Write out every line below again exactly as it stands, skipping each image.
+--
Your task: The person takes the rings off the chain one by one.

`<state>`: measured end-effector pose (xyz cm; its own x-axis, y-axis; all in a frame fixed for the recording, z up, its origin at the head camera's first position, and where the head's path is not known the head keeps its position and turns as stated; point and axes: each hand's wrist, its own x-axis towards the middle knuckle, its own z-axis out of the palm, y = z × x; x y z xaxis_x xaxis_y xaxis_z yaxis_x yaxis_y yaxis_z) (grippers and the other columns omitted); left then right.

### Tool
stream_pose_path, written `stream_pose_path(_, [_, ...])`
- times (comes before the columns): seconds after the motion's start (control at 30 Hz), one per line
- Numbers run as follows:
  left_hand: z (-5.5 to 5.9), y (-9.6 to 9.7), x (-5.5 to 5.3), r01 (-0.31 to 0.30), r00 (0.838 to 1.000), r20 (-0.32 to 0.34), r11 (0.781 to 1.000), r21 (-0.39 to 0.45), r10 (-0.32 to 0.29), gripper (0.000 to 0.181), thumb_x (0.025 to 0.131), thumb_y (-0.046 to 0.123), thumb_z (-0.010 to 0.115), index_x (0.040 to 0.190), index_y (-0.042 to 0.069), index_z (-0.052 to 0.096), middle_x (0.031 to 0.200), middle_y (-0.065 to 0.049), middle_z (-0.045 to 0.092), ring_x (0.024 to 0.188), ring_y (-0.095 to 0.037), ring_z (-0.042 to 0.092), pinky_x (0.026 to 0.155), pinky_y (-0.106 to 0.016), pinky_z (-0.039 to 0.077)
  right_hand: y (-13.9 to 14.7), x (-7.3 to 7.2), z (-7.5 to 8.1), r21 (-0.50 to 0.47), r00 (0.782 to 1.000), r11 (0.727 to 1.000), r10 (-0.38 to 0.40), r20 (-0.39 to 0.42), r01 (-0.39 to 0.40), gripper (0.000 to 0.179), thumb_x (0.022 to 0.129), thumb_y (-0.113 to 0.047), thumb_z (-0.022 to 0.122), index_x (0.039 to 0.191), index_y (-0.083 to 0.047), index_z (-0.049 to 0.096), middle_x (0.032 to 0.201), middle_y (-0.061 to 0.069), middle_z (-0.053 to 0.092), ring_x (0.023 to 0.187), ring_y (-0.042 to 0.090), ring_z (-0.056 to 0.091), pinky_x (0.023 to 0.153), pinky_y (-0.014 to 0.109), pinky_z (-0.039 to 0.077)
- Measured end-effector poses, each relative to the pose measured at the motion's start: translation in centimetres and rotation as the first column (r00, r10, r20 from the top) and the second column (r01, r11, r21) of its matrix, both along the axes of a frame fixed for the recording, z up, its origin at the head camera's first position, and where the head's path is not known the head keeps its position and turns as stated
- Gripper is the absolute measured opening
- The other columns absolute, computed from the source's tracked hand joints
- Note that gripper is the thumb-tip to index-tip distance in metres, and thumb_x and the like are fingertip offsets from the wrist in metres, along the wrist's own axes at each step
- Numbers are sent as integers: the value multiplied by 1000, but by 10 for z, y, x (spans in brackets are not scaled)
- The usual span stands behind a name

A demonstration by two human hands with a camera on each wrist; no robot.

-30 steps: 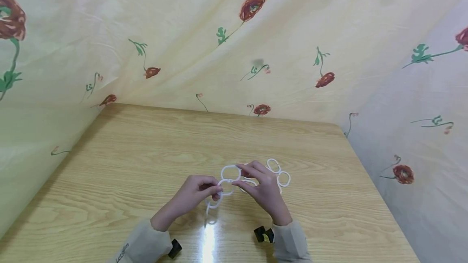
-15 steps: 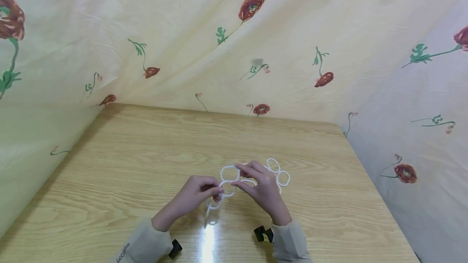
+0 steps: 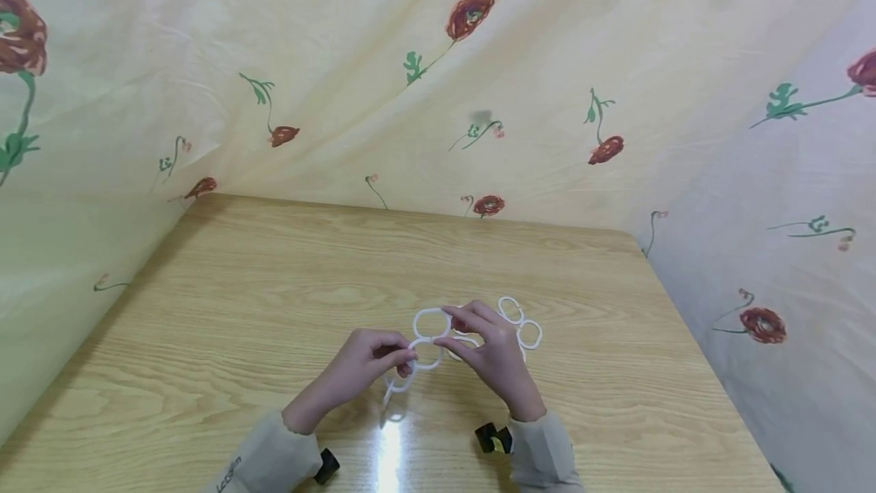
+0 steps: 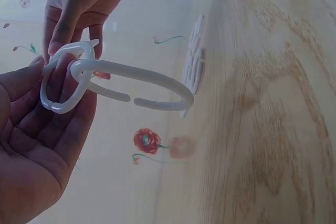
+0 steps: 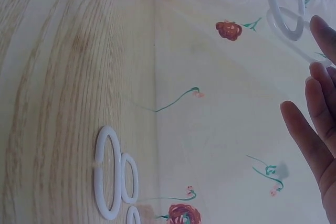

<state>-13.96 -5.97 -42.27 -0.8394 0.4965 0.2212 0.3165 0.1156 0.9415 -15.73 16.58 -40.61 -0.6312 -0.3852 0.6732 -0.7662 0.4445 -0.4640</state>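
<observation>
My left hand (image 3: 372, 356) pinches a white plastic split ring (image 3: 429, 367) between thumb and fingers, above the table. Other white rings (image 3: 400, 388) hang linked below that hand. In the left wrist view, a hanging ring (image 4: 142, 72) loops through the held one, and its gap shows. My right hand (image 3: 489, 345) pinches the edge of an upper ring (image 3: 431, 310), which meets the left hand's ring. Whether those two are hooked together I cannot tell. Right fingers (image 5: 299, 129) show at the right wrist view's edge.
Several loose white rings (image 3: 540, 335) lie on the wooden table (image 3: 308, 265), beside and partly behind my right hand. In the right wrist view, rings (image 5: 98, 192) lie flat near one another. Flower-patterned cloth (image 3: 342, 97) surrounds the table's back and sides.
Both hands keep nearly the same place and grip. The ring at the left fingers tilts slightly, and the hanging rings sway a little.
</observation>
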Motion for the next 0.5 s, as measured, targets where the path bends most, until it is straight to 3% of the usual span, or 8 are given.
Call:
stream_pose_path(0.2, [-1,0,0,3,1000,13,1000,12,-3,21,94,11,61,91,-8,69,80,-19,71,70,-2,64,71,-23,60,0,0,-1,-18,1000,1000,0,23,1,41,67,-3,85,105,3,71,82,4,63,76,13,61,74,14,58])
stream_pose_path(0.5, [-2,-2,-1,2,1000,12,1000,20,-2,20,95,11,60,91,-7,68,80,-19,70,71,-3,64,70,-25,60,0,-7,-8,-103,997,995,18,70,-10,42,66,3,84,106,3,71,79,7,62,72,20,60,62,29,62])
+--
**RESULT**
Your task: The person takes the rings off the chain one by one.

`<state>`: measured end-effector pose (xyz cm; its own x-axis, y-axis; all in a frame fixed for the recording, z up, its origin at the head camera's first position, and where the head's path is not known the head keeps its position and turns as stated; point and axes: each hand's wrist, its own x-axis towards the middle knuckle, its own z-axis out of the palm, y = z × x; x y z xaxis_x xaxis_y xaxis_z yaxis_x yaxis_y yaxis_z) (grippers and the other columns omitted); left then right.

### Tool
stream_pose_path, written `stream_pose_path(_, [_, ...])`
- times (comes before the columns): seconds after the motion's start (control at 30 Hz), one per line
- Numbers run as follows:
  left_hand: z (-5.5 to 5.9), y (-9.6 to 9.7), x (-5.5 to 5.3), r01 (-0.31 to 0.30), r00 (0.838 to 1.000), r20 (-0.32 to 0.34), r11 (0.781 to 1.000), r21 (-0.39 to 0.45), r10 (-0.32 to 0.29), gripper (0.000 to 0.181), thumb_x (0.025 to 0.131), thumb_y (-0.046 to 0.123), thumb_z (-0.010 to 0.115), index_x (0.040 to 0.190), index_y (-0.042 to 0.069), index_z (-0.052 to 0.096), middle_x (0.031 to 0.200), middle_y (-0.065 to 0.049), middle_z (-0.045 to 0.092), ring_x (0.024 to 0.188), ring_y (-0.095 to 0.037), ring_z (-0.042 to 0.092), pinky_x (0.026 to 0.155), pinky_y (-0.106 to 0.016), pinky_z (-0.039 to 0.077)
  right_hand: y (-13.9 to 14.7), x (-7.3 to 7.2), z (-7.5 to 8.1), r21 (-0.50 to 0.47), r00 (0.782 to 1.000), r11 (0.727 to 1.000), r10 (-0.38 to 0.40), r20 (-0.39 to 0.42), r01 (-0.39 to 0.40), gripper (0.000 to 0.179), thumb_x (0.022 to 0.129), thumb_y (-0.113 to 0.047), thumb_z (-0.022 to 0.122), index_x (0.039 to 0.191), index_y (-0.083 to 0.047), index_z (-0.049 to 0.096), middle_x (0.032 to 0.201), middle_y (-0.061 to 0.069), middle_z (-0.053 to 0.092), ring_x (0.023 to 0.187), ring_y (-0.042 to 0.090), ring_z (-0.056 to 0.091), pinky_x (0.023 to 0.153), pinky_y (-0.014 to 0.109), pinky_z (-0.039 to 0.077)
- Measured end-effector poses, each relative to the pose measured at the motion's start: translation in centimetres and rotation as the first column (r00, r10, r20 from the top) and the second column (r01, r11, r21) of its matrix, both along the axes of a frame fixed for the recording, z up, its origin at the head camera's first position, and where the head's path is not known the head keeps its position and turns as stated
- Gripper is the absolute measured opening
- The other columns absolute, computed from the source's tracked hand joints
- Note that gripper is the thumb-tip to index-tip distance in metres, and thumb_x and the like are fingertip offsets from the wrist in metres, along the wrist's own axes at each step
- Numbers are sent as integers: the value multiplied by 1000, but by 10 for z, y, x (spans in brackets are not scaled)
- The usual span stands behind a name

A demonstration by two human hands with a camera on each wrist; no robot.

-30 steps: 
-15 steps: 
+0 steps: 
+0 steps: 
+0 steps: 

<state>-13.96 -5.97 -42.27 -0.8394 0.4965 0.2212 0.3165 0.1156 0.9415 -15.73 16.58 -40.61 -0.6312 -0.3852 0.6732 -0.7662 0.4445 -0.4640</state>
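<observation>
My left hand (image 3: 372, 356) pinches a white plastic split ring (image 3: 429, 367) between thumb and fingers, above the table. Other white rings (image 3: 400, 388) hang linked below that hand. In the left wrist view, a hanging ring (image 4: 142, 72) loops through the held one, and its gap shows. My right hand (image 3: 489, 345) pinches the edge of an upper ring (image 3: 431, 310), which meets the left hand's ring. Whether those two are hooked together I cannot tell. Right fingers (image 5: 299, 129) show at the right wrist view's edge.
Several loose white rings (image 3: 540, 335) lie on the wooden table (image 3: 308, 265), beside and partly behind my right hand. In the right wrist view, rings (image 5: 98, 192) lie flat near one another. Flower-patterned cloth (image 3: 342, 97) surrounds the table's back and sides.
Both hands keep nearly the same place and grip. The ring at the left fingers tilts slightly, and the hanging rings sway a little.
</observation>
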Motion for the next 0.5 s, as measured, targets where the path bends most, until it is straight to 3% of the usual span, or 8 are given.
Call:
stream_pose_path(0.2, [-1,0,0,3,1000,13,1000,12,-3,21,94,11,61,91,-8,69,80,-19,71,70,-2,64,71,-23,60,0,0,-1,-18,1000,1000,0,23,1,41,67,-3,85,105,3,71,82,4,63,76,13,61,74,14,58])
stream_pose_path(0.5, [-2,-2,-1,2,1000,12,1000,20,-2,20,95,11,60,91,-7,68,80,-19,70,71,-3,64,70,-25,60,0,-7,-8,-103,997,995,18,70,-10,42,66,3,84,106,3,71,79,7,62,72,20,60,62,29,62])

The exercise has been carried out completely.